W Erlangen na Intensywnej Terapii miał wysoko kwalifikowaną opiekę, przeżył tam śmierć kliniczną. Dowiedziałam się bowiem nie wytrzymałam i czwartego dnia mąż mnie zawiózł do dziecka. Włożyłam małemu do inkubatora obrazek „Jezu ufam Tobie”. Rozmawiałam z lekarzem, który go reanimował powiedział „ nie mogłem zaprzestać reanimacji bo on tak silnie wyglądał”... Oliver przeżył.

Miał wiele poważnych wad serca, nie funkcjonowała tarczyca, płuca, nerki. Wszystko wróciło do normy , niektóre wady zanikły w trakcie śmierci klinicznej i zostały się tylko dwie.

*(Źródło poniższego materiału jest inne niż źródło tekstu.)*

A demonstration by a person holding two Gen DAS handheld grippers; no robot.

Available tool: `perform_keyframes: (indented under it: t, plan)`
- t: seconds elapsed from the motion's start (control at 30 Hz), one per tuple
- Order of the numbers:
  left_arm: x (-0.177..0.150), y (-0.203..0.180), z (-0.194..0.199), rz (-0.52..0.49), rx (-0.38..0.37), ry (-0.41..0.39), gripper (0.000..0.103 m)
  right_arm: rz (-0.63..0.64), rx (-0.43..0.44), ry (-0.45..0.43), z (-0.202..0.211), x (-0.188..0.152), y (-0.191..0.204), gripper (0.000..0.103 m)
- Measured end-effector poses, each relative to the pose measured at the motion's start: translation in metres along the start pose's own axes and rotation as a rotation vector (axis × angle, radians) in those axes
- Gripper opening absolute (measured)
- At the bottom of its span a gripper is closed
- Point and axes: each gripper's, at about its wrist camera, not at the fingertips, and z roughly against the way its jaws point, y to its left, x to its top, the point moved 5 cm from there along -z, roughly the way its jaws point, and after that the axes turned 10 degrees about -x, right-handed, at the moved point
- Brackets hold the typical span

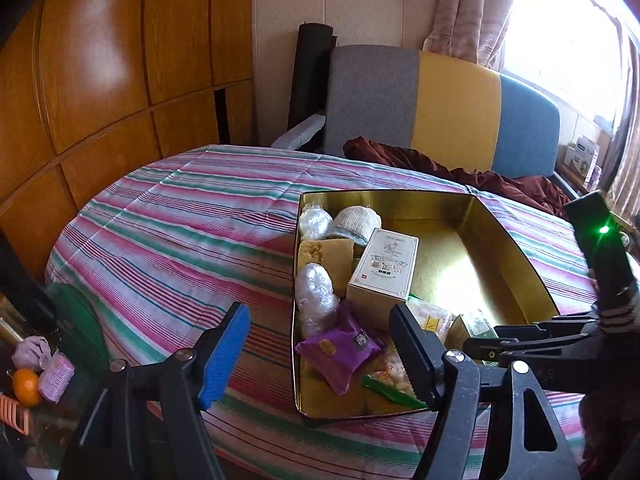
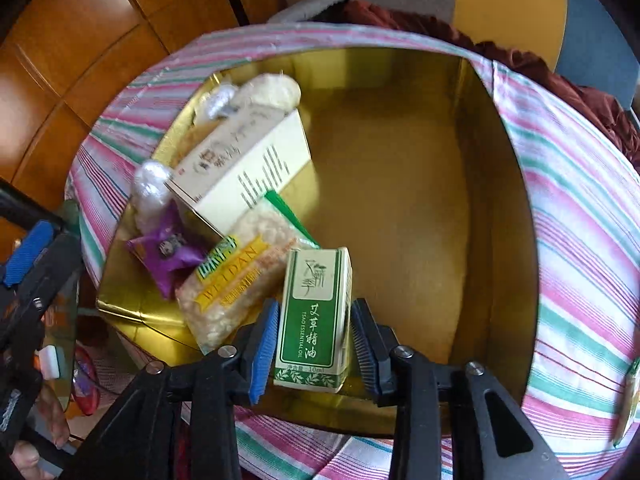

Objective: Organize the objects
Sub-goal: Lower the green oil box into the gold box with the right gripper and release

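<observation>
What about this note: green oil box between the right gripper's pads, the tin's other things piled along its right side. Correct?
No: the other things lie along the tin's left side, as the right wrist view shows; its right side is bare. The rest stands.

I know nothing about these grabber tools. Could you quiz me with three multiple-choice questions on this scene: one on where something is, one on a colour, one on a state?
1. Where is the small green-and-white carton?
A. On the armchair
B. Between the right gripper's fingers, within the gold metal tin
C. On the floor

2. What colour is the crinkled snack packet near the pale cardboard box?
A. Purple
B. Red
C. Black

3. How does the left gripper stand?
A. Open, nothing between its fingers
B. Clamped on an orange
C. Shut on the cloth

Answers:
1. B: the carton stands between the right gripper pads, inside the tin.
2. A: the packet is purple, below the box.
3. A: the left gripper fingers stand wide apart.
</observation>
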Motion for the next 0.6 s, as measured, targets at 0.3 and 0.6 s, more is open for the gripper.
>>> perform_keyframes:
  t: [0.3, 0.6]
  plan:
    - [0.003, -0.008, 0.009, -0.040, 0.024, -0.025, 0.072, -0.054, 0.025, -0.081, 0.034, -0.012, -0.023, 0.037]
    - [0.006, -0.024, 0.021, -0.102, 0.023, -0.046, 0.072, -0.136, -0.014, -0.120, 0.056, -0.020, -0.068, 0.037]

W wieku 5 lat został zakwalifikowany do szkoły specjalnej ze względu na brak reakcji na polecenia testującej nauczycielki. Wyjaśniło się to potem w Warszawie w Centrum Zdrowia Dziecka - Oliver nie słyszał. W Polsce byliśmy 4 lata ( Oli jest również Polakiem z polską metryką urodzenia i polskim adresem zamieszkania).Dostał bardzo mocne dwa aparaty słuchowe, chodził do przedszkola i dwa lata do polskiej szkoły. Przebywaliśmy wtedy w Polsce ze względu na opiekę nad moją ciężko chorą mamą.Po śmierci mamy wróciliśmy do Niemiec. Oli poszedł tam do trzeciej klasy i zaczęła się gehenna. Nie brali tego pod uwagę, że gdy dziecko żyło w Niemczech to nie słyszało, a w aparatach słyszy częściowo.  Podważali problem słuchu twierdząc, że syn dobrze słyszy. Skierowali dziecko do szkoły z najgłębszymi upośledzeniami!!! Nie puściłam go tam. Urzędy zaś nie zezwoliły aby chodził do normalnej szkoły! Dokonywałam majstersztyku by Oliver nie chodził do szkoły która w żadnym wypadku nie była dla niego odpowiednia. Urzędy szkolne nie cofały się przed niczym by „złowić” mego syna do przez nich wskazanej szkoły. Wszystko z zemsty, iż to w Polsce został zdiagnozowany problem słuchu. Urządzili sobie trwające 10 lat polowanie na dziecko! Nie poradzili sobie ze mną. Ktoś tam na Górze miał nad nami pieczę. Ponieważ został u syna odkryty talent wokalny mimo, że nie słyszy bez aparatów - jest tenorem spinto, uczy się muzyki i śpiewu klasycznego tylko prywatnie. Nie wolno mu państwowo. Nawet za specjalne i konieczne aparaty słuchowe niemiecka kasa chorych wbrew przepisom nie chce mu zapłacić! Mamy komornika na karku.Obecnie nareszcie jest uznany za niezdolnego do pracy i otrzymuje tylko zasiłek.Występuje tylko w Polsce i w Polsce będzie zdawał egzamin na piosenkarza bowiem w Niemczech mu nie wolno. Utrzymujemy kontakt z panem profesorem Ryszardem Karczykowskim - tenorem , Oliver dostosowuje się do jego rad. Jest także pacjentem pana profesora Henryka Skarżyńskiego ze Światowego Centrum Słuchu w Kajetanach.